FIG. 4 is a top view of a filter assembly 220 that operates in a similar manner as with filter assembly 100 described above, but has an alternative configuration to provide balanced filtering. The filter assembly 220 includes a PCB substrate 102, a unitary grounding trace 104, multiple openings 106A-106K defined through the PCB substrate 102, and conductive traces 222A-222K that are each located adjacent to one of the corresponding openings 106A-106K. Balanced line chip capacitors 110A-110K having a first terminal 112A-112K, a second terminal 114A-114K, and two grounding terminals 116A-116K and 118A-118K (reference numbers for the subcomponents of the capacitors 110A-110J have been omitted for clarity). Two capacitors 110A-110K are provided for each opening 106A-106K to provide balanced filtering for feedthrough conductors positioned in the openings 106A-106K and electrically connected between adjacent conductive traces 222A-222K.
FIG. 5 is a schematic circuit diagram of an alternative embodiment of a portion of filtered feedthrough assembly 300. The assembly 300 is similar to the assembly 200 described above, but further includes an inductor coil 302 connected in series with each capacitor 110. For example, each inductor coil 302 can have a value of about 1 picohenry (pH) to about 1 nanohenry (nH), although values of the inductor coils 302 can vary according to the particular application. The assembly 300 provides an alternative filtering scheme, with the inductor coils 302 further being able to dissipate EMI. The particular electrical characteristics of the inductor coils 302A, 302A′, 302B, 302B′, as well as the characteristics of the capacitors 110A and 110B, can be selected according to the particular filtering desired for a particular application, as will be understood by those skilled in the art.

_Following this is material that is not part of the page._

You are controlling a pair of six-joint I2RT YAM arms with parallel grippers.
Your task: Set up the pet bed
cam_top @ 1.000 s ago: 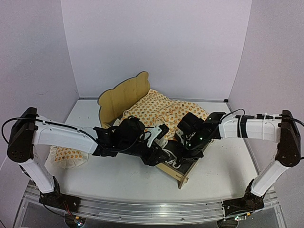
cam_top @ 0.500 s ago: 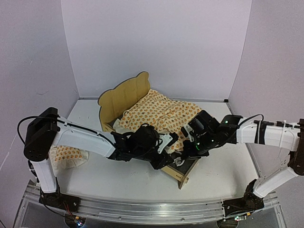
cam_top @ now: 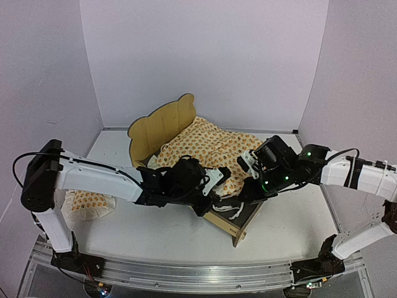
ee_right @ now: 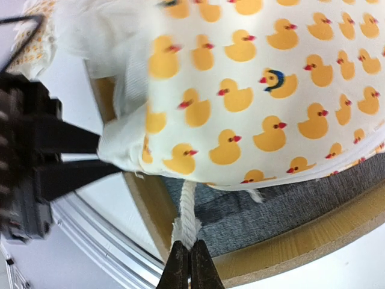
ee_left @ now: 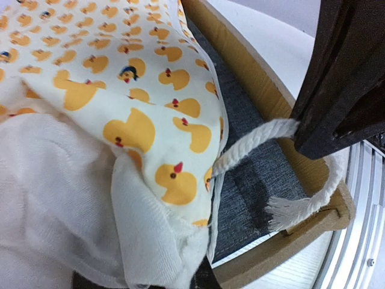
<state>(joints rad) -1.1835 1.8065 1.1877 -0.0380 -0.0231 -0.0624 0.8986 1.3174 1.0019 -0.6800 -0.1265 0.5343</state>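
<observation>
To stretch the duck-printed cream cover [ee_right: 252, 90] over the light plywood bed [ee_right: 289, 250], the right fingers [ee_right: 177, 268] clamp its white rope tie [ee_right: 186, 208], and the left fingers [ee_right: 66, 139] pinch the adjacent corner.

- The bed [cam_top: 158, 127] stands aslant on the white table [cam_top: 155, 233], its wavy headboard at the far left and its footboard at the near right.
- A duck-print cover [cam_top: 211, 149] lies rumpled over most of the bed.
- A white tie [cam_top: 231, 208] lies on the grey base by the footboard.
- The left gripper [cam_top: 211, 197] and right gripper [cam_top: 247, 197] meet low over the foot end.
- A matching pillow [cam_top: 87, 203] lies under the left arm, well apart from the bed.
</observation>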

The addition of the inductor coil 302 forms an L-type filter that provides improved low frequency response of the assembly 300. More particularly, the assembly 300 has an improved attenuation slope rate as compared to the assembly 200 described above, which does not include such inductors. Thus, the use of the inductor coils 302 significantly increases the low pass filter attenuation performance of the assembly 300.
FIG. 6 is a schematic top view of an inductor coil 302, which is formed with top conductor portions 304, bottom conductor portions 306 and connectors 308 therebetween. The top and bottom conductor portions 304 and 306 are generally L-shaped, with the top and bottom portions 304 and 306 being mirror images of each other. The connectors 308 form conductive paths between the top and bottom conductor portions 304 and 306 to form the coil shape of inductor coil 302. The inductor coil 302 is typically embedded within the PCB substrate (see PCB substrate 102 in FIGS. 1 and 2), and can be formed using processes such as known deposition techniques and conventional photolithography. It should be recognized that other types of inductor coils can be used, and the inductor coil 302 shown and described with respect to FIG. 6 is merely an exemplary embodiment.

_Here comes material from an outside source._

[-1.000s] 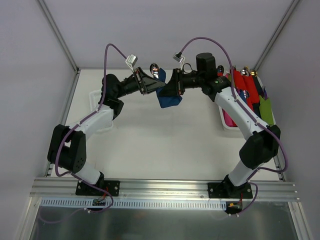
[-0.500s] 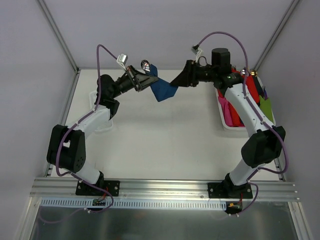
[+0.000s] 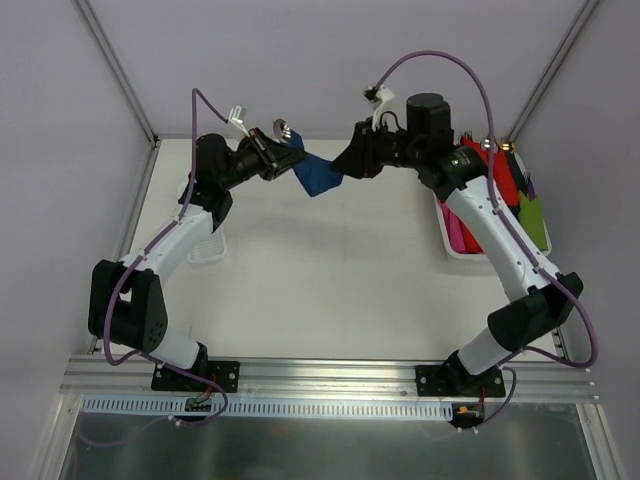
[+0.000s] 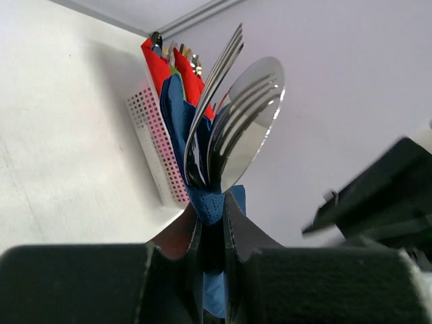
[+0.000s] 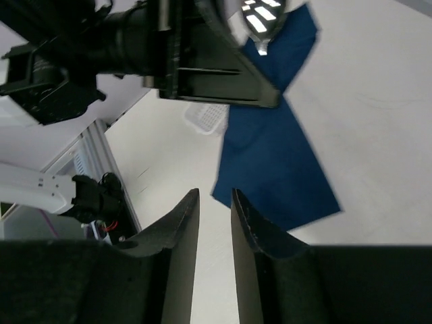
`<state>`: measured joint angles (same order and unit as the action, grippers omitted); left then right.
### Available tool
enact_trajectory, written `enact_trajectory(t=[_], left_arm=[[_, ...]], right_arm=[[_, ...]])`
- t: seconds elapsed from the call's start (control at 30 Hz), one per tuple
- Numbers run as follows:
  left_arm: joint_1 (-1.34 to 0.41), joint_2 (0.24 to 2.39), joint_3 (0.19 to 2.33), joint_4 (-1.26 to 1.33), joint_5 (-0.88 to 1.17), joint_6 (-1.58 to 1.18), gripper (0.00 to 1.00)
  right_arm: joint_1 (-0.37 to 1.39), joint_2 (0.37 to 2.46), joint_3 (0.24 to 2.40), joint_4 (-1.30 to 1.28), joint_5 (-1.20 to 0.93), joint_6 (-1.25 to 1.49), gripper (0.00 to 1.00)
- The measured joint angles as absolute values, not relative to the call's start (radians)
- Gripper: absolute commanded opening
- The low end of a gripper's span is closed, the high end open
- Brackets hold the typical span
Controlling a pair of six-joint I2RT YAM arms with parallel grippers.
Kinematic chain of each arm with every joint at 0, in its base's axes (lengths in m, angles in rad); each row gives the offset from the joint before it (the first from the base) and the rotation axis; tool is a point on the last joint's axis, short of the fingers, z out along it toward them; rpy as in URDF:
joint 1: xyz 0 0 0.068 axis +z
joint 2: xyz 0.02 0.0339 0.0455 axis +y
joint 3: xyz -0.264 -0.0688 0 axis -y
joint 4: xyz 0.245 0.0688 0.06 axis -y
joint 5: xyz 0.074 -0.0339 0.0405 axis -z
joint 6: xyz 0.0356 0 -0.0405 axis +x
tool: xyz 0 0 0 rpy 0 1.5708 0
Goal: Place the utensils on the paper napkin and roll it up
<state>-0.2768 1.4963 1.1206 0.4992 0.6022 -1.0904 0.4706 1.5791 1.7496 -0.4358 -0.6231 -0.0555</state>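
Left gripper: clamped on paper napkin and utensils, raised at twelve o'clock. Right gripper: narrowly parted, empty, at napkin's two o'clock. Rolling is judged unfinished; loose flap to be caught.

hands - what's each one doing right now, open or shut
left hand: closed on the paper napkin with the utensils in it
right hand: narrowly open, nothing visible between its fingers
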Motion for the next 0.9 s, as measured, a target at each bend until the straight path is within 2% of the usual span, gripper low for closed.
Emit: enact_trajectory(t=[0.13, 0.23, 0.3, 0.6, 0.9], left_arm=[[-0.296, 1.496, 1.139, 0.464, 0.596, -1.069, 0.00], [-0.317, 1.495, 1.147, 0.471, 0.600, -1.060, 0.00], [-0.327, 1.495, 1.147, 0.485, 0.606, -1.063, 0.00], [-0.333, 1.495, 1.146, 0.571, 0.637, -1.099, 0.00], [-0.333, 1.496, 1.146, 0.679, 0.670, -1.170, 0.00]], right_arm=[[0.560, 1.585, 1.752, -0.456, -0.612, -0.078, 0.42], [0.559, 1.605, 1.756, -0.464, -0.601, -0.078, 0.55], [0.554, 1.623, 1.758, -0.465, -0.593, -0.079, 0.61], [0.547, 1.658, 1.758, -0.466, -0.590, -0.074, 0.74], [0.522, 1.658, 1.756, -0.468, -0.627, -0.035, 0.78]])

The assembly of the present invention is relatively low-cost to manufacture and occupies a relatively small space within a device, yet provides robust filtering of EMI while permitting the transmission of desired signals across the feedthrough.

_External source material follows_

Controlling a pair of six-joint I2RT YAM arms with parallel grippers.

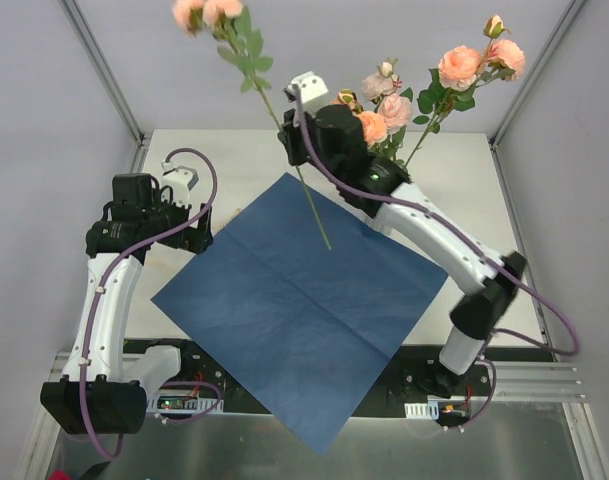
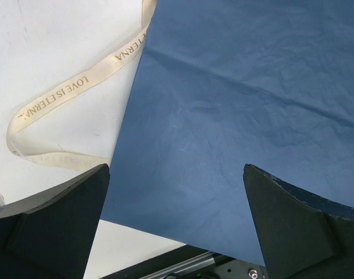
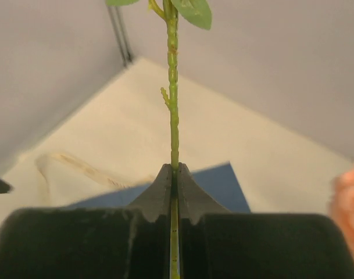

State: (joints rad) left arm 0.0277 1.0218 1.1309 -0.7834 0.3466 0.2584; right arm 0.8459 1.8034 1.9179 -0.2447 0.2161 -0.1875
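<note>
L hand spread over paper; R hand pinching a rose.
L hand (image 2: 175, 197), fingers wide apart, hovers over left corner of blue paper (image 1: 304, 300), w/ ribbon (image 2: 78, 87) on worktop (image 1: 464, 190) just beside. R hand (image 3: 174, 171) is pressed tight on stem of rose (image 1: 246, 50), held up above paper's far corner; other roses (image 1: 464, 70) at right.

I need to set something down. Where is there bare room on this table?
The middle of the blue paper lies bare. The table is also bare at the back left, between paper edge and rim. Crowded: the left corner, with the ribbon and open left pincer; the back right, with the flowers and the right pincer gripping a stem.
</note>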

Although the present invention has been described with reference to preferred embodiments, workers skilled in the art will recognize that changes may be made in form and detail without departing from the spirit and scope of the invention. For instance, the filter assemblies of the present invention can be used with a variety of feedthrough designs, including both unipolar and multipolar feedthroughs. The particular arrangement of assemblies according to the present invention will vary according to factors such as the arrangement of the feedthrough conductors.